Anglern seien die Karpfenteiche im Sundgau empfohlen, in Ferrette z. B. hat man sich auf Tagestouristen eingestellt. Typisch für die Hochvogesen sind die vielen kreisrunden Karseen, Überbleibsel aus der letzten Eiszeit. Das Baden ist nur an wenigen erlaubt, z. B. am Lac d’Alfeld und am Lac de Kruth, doch eine Wanderung zu den besonders schön gelegenen Lac de Fischboedle und Lac des Pêrches ist schon für sich ein Erlebnis.
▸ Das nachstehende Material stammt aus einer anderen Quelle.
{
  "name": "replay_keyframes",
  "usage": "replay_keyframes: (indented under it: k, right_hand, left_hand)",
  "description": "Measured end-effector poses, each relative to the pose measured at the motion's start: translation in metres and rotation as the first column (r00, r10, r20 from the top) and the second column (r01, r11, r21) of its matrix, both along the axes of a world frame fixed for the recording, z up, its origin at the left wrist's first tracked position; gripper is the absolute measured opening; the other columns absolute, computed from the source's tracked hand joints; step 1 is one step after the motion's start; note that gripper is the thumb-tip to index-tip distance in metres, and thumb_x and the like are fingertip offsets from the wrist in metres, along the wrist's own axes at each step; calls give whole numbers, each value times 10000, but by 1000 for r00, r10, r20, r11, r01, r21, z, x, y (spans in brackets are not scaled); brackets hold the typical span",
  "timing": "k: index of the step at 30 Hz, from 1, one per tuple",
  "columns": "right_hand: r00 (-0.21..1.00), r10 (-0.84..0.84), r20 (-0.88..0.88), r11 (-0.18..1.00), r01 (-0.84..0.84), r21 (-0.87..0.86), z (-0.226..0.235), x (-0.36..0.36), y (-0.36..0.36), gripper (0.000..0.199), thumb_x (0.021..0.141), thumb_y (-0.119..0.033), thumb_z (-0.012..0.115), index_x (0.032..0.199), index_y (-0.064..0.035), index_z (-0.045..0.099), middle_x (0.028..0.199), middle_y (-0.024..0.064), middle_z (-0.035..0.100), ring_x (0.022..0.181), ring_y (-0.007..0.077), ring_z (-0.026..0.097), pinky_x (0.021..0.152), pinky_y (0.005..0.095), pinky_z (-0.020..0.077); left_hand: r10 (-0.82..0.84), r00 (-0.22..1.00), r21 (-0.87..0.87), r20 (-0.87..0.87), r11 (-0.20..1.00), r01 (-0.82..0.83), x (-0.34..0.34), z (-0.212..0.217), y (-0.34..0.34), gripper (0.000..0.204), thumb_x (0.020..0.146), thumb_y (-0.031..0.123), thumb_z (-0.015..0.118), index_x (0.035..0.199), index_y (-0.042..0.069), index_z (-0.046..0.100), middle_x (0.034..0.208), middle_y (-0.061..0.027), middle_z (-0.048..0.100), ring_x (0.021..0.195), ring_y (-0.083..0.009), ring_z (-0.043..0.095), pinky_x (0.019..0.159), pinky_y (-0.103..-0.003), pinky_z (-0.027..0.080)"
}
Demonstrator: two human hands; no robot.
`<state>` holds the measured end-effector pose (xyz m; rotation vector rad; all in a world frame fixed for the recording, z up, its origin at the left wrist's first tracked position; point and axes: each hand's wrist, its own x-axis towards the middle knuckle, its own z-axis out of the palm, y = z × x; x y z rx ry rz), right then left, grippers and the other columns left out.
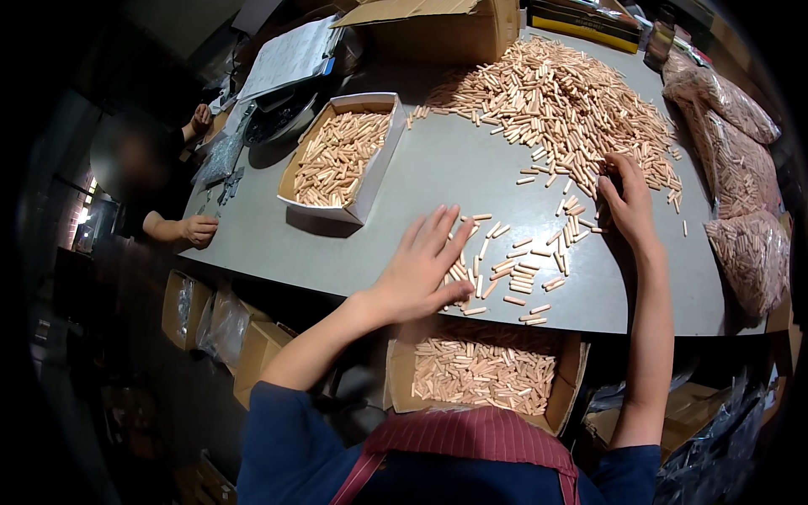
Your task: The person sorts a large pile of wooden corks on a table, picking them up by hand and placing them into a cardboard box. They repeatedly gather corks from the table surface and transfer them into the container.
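Observation:
My left hand (421, 268) is open, fingers stretched and spread. It lies over the left side of some loose wooden dowels (522, 273) scattered near the table's front edge, and hides a few of them. Farther right, my right hand (629, 202) reaches the near edge of a large heap of dowels (560, 101), its fingers curved and its thumb apart from them. Nothing shows held in it. Below the table edge, against my apron, a cardboard box (572, 383) holds many more dowels (480, 370).
A white carton (376, 174) of dowels stands on the grey table (324, 263). Clear bags of dowels (741, 168) line the right edge. A large cardboard box (433, 34) and a clipboard (289, 57) are behind. At left, a co-worker's hand (200, 231) rests by the table edge.

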<state>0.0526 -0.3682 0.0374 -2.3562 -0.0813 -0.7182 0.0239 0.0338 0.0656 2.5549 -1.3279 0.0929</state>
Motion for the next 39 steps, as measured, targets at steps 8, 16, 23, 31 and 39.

Der Eiszeit verdanken auch die Moore ihre Entstehung. Mit ihrer Vegetation aus Gräsern, Heidekraut und Blaubeerbüschen bilden sie ganz eigene, streng geschützte Biotope. Auf schönen Wegen lernt man das Hochmoor Gazon du Faing und diejenigen am Champ du Feu kennen.

Sonnige Weinberge

Ein mittelalterlicher Ort inmitten von grün oder golden gefärbten Weinbergen – geradezu klassisch ist dieses Bild, mit dem auf Hochglanzprospekten für das Elsass geworben wird. Und tatsächlich finden sich entlang der Route du Vin unzählige wunderbare Motive. Ein besonders hübsches Bild bietet sich z. B. im idyllisch gelegenen Itterswiller, wo man die Aussicht mit kulinarischen Genüssen auf der Sonnenterrasse eines Restaurants verbinden kann. Vielleicht noch schöner ist das Panorama von dem in unmittelbarer Nähe gelegenen Aussichtspunkt Moenchberg. Auch auf dem Wanderweg von Hunawihr nach Riquewihr genießt man wunderbare Ausblicke. Gaumengenuss und Aussicht auf das Rebenmeer verbindet der Besuch einer Weinbar in Voegtlinshoffen. Und ganz am Ende der Route du Vin steht bei Thann die besonders hübsche Urbanskapelle inmitten steil ansteigender Weinberge.